In an amusing speech to the Oxford Union the late Gerard Hoffnung advised foreign tourists in London to ignore all left and right signs, “they are merely political symbols”.
I recalled this whilst reading a challenging book by Paul Mills and Michael Schluter, After Capitalism: Rethinking Economic Relationships. Their thesis is that whilst capitalism frees people to trade and do business without control by politicians and bureaucrats, as in a centrally planned socialist economy, it departs from biblical teaching in ways that damage people and nations.
Enthusiasm for centrally planned socialist economics died in the 1980’s, except amongst Marxist zealots, with the fall of Russian communism and Mikhail Gorbachev’s perestroika. Even in China liberal economic policies are now fashionable. The temptation to conclude that capitalism had won the ideological argument has been dented by recent history of bank failures, credit crises and the possibility that national economies, such as Greece, might implode.
Socialism and capitalism were creatures of the 18th century ‘enlightenment’. They both embody important values. The socialist concern for social and economic justice for the poorest is important in any biblically-based worldview. The same is true of the freedom to choose and create wealth, and the dispersion of power, that capitalism promises. The problem with both economic models and the regimes they birth is that they fail in various ways to adequately match the humanness made in God’s image. Both systems make a few prosperous and privileged but many relatively or absolutely poor and powerless. Even worse from a biblical perspective, they make money an idol.

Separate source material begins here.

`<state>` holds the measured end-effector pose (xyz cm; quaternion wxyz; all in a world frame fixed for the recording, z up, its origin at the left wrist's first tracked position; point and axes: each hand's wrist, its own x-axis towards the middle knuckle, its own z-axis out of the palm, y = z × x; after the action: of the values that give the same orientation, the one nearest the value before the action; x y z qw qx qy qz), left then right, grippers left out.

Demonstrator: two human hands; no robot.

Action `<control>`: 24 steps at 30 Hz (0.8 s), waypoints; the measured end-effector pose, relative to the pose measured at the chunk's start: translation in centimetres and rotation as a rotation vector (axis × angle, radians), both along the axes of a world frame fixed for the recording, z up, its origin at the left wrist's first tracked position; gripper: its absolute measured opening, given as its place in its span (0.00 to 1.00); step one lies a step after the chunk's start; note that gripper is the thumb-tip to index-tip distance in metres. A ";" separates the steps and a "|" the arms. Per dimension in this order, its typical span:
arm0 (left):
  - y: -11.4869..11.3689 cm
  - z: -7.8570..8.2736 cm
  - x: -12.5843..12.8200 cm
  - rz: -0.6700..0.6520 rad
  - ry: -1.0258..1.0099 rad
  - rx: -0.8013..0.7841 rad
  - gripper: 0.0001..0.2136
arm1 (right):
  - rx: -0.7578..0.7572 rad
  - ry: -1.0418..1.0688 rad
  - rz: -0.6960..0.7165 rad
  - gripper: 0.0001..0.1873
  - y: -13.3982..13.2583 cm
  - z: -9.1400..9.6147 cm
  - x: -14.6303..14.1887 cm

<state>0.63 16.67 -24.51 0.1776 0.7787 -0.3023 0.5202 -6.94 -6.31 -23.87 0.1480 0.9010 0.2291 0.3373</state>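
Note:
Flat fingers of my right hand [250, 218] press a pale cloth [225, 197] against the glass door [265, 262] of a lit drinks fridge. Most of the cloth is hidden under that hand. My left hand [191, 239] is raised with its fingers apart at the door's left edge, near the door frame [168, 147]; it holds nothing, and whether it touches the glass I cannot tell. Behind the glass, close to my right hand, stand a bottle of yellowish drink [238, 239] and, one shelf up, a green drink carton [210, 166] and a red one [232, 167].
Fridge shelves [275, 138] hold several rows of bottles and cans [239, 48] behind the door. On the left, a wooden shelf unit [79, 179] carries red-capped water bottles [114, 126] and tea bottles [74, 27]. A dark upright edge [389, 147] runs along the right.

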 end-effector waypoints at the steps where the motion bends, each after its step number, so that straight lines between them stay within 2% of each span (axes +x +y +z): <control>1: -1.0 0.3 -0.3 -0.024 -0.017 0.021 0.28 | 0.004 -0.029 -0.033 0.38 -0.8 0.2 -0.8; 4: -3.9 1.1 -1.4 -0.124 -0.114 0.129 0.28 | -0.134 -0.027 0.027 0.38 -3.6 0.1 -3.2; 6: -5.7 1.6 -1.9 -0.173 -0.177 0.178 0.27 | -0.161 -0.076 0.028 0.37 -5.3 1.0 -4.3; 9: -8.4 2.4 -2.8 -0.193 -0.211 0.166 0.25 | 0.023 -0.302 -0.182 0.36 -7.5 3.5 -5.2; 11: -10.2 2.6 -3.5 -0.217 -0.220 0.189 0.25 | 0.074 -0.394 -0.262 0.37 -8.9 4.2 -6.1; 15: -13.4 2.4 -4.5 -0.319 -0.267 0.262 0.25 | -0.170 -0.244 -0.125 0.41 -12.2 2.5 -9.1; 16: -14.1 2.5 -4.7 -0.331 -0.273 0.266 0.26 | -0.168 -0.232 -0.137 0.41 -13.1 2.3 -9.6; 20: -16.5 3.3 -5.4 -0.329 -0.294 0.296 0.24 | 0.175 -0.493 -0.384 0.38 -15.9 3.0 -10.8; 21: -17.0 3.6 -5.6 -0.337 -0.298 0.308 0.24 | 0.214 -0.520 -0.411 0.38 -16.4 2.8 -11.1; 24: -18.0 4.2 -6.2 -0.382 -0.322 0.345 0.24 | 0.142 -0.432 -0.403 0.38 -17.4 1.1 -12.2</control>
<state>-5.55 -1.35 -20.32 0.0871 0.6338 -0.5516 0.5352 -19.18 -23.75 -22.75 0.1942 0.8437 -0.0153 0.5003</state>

The current state of the British economy, the contribution the banks have played in causing this and the parallel experiences across Europe, the USA and other developed economies will open us all to ask where we go from here. Important lessons have to be learnt about the behaviour of the banks and their ethics, the regulation of our financial institutions, governmental management of the economy and the wisdom of making excessive use of credit to finance our lifestyles. That is widely agreed but the analysis and reflection needs to go much deeper, to ask questions that may not be welcome.

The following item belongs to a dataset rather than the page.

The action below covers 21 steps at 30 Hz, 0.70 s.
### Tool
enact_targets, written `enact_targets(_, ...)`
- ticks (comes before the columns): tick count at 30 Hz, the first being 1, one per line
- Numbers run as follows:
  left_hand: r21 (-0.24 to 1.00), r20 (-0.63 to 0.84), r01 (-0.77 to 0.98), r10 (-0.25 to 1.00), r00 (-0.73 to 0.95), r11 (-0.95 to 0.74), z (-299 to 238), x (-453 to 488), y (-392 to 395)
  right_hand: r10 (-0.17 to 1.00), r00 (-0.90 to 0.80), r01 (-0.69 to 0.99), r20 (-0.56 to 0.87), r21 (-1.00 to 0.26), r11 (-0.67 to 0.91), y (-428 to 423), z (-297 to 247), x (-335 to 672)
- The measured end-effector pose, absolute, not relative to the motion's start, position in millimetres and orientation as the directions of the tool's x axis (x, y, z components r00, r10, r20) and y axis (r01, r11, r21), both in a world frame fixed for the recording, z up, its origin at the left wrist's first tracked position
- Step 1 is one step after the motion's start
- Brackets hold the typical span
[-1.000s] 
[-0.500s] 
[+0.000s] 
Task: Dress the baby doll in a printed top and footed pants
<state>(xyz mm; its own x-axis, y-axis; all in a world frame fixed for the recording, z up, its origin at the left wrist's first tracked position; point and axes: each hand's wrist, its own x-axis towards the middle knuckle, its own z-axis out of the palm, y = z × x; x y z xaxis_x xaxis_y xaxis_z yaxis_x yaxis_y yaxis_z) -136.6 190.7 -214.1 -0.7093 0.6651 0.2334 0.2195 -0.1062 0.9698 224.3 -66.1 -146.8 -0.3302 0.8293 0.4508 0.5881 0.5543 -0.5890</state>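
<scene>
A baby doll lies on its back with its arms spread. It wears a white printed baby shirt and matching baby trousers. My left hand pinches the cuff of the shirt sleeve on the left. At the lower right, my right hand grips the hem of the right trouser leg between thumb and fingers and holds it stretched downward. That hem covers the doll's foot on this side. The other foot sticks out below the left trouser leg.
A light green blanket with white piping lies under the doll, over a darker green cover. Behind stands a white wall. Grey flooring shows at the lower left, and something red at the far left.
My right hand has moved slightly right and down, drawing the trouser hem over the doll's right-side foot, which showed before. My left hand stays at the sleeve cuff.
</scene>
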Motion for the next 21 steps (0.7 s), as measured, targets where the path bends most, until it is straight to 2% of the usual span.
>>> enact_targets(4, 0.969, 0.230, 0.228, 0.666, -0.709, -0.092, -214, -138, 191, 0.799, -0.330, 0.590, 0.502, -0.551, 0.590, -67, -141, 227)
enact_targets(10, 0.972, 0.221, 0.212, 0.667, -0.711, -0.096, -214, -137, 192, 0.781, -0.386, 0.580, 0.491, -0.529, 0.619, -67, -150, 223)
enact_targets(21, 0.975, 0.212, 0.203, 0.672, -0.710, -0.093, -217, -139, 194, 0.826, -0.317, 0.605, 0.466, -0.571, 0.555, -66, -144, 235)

As recent economic history demonstrates, the current model of capitalism depends heavily on using credit and creating debt that is contrary to the biblical injunction not to charge interest and to remit debts every seven years. Today the priority is how to revive the economy and grow our GDP but should it be to live more simply so that those in low income economies might simply live? The focus is rightly on the material poverty of the unemployed but who cares about the relational poverty of families whose parents work all hours they can simply to keep the loan sharks at bay. These are just three examples of questions that need to be considered. Those left and right slogans are irrelevant now and fresh thinking is needed that takes our humanness and relationships seriously.